Beijing’s expanding media influence in Taiwan is partly achieved through economic influence gained from the business ties that many Taiwanese media owners have with mainland China. The recent “Sunflower Student Movement” demonstrations illustrate public worry that increased cross-strait business ties could undermine Taiwan’s democracy and its associated freedoms. At Chinet, Ben Goren discusses scholar Hsu Chien-Jung’s paper on Taiwan’s media freedom and the threats that face it:

Taiwan’s media freedoms are facing a triple threat. Since the early 2000s, China has engaged in a clandestine media war against Taiwan by encouraging pro-China Taiwanese business tycoons to purchase Taiwanese media outlets, by pressuring Taiwanese media proprietors invested in China to censor their content, and by using embedded advertising and advertorials to influence media and public opinion. The goal of this strategy has been to use business people to surround the Government and to employ President Hu’s strategy of ‘Entering the Island [of Taiwan], Entering the Household, and Entering the Mind’’ (Rudao Ruhu Ru’nao).

These are the claims of Taiwanese scholar Hsu Chien-jung in a timely new paper published in Asian Survey, which seeks to outline how China has sought to shape and influence Taiwanese media. Starting with Taiwan’s democratisation in the early 1990s and charting the subsequent media liberalisation that led to a proliferation of media outlets and respective editorial positions of these media, Hsu identifies how a small proportion of those media, specifically in print and cable TV news stations, came to dominate the market and greatly influence public opinion. The success and growing partisanship of these outlets then made them attractive targets for politicians and parties in Taiwan and China who were seeking to shape public opinion in their favour and sway the outcomes of important elections.

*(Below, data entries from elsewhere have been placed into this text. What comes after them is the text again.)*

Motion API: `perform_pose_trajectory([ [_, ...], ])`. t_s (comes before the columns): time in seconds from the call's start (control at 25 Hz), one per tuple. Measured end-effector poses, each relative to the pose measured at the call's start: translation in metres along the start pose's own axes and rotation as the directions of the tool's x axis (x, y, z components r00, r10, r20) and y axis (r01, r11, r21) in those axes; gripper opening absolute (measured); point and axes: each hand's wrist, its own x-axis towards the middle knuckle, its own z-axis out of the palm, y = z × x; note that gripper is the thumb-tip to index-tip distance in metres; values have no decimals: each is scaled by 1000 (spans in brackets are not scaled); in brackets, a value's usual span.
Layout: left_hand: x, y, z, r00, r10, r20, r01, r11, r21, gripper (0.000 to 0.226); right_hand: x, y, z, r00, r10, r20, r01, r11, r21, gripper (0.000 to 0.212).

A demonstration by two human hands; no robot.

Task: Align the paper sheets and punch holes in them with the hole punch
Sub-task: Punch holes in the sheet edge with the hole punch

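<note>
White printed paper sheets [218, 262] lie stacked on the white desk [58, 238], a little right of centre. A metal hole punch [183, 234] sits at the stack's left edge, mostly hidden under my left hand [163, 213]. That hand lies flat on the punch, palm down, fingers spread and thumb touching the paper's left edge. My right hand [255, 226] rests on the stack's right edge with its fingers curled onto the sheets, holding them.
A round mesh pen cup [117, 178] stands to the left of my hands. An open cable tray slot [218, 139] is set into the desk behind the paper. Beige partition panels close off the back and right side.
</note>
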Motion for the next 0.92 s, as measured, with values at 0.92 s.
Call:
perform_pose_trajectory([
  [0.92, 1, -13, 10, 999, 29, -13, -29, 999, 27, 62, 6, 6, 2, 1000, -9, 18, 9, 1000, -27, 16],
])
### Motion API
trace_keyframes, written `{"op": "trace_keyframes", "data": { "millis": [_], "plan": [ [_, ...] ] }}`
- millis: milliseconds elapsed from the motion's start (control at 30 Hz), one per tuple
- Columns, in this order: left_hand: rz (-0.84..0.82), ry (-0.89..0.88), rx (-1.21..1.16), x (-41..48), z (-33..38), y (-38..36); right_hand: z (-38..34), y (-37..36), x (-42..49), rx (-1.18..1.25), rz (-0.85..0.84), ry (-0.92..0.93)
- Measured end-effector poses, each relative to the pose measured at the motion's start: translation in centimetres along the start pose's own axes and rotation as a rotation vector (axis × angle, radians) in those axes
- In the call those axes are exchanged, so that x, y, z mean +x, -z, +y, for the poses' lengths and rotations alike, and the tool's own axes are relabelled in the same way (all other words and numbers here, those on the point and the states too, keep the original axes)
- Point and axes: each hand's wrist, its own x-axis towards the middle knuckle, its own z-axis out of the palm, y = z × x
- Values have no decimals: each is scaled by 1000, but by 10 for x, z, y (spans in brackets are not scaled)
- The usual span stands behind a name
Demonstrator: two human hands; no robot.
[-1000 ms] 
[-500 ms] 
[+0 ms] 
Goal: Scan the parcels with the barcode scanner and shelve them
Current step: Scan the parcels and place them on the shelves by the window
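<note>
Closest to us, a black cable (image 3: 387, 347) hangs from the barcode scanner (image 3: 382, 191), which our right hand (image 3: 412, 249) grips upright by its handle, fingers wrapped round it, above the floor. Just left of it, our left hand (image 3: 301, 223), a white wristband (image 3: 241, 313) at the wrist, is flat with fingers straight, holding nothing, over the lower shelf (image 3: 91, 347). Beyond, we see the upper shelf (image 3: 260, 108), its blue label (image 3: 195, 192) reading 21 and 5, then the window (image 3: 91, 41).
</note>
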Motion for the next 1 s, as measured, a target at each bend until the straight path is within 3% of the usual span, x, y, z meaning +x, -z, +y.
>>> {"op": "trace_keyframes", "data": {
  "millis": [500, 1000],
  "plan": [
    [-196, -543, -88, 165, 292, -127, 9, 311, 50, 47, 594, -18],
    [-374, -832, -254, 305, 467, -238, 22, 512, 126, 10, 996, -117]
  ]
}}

Hsu focuses on three broad areas to illustrate and flesh out an argument that Taiwan’s media environment is facing political pressure to limit or censor its criticisms of China, pressure produced from a conflict between maintaining editorial freedom and the price extracted by Beijing for Taiwanese seeking investment and sales opportunities in Chinese markets. These cases examine the takeover of the partisan pro-KMT China Times Group by Want Want Group Chairman Tsai Eng-meng, examples of Chinese pressure on Taiwanese media proprietors and the rising frequency of illegal embedded advertising, and finally the controversy surrounding the sale of Next Media, the public backlash and Anti-Media Monopoly Movement which it engendered, and the related protests over the Cross-Strait Service Trade Agreement’s (CSSTA) provisions for allowing greater Chinese investment in the Taiwanese publishing sector. […] [Source]

Click through to read more on Taiwan, via CDT.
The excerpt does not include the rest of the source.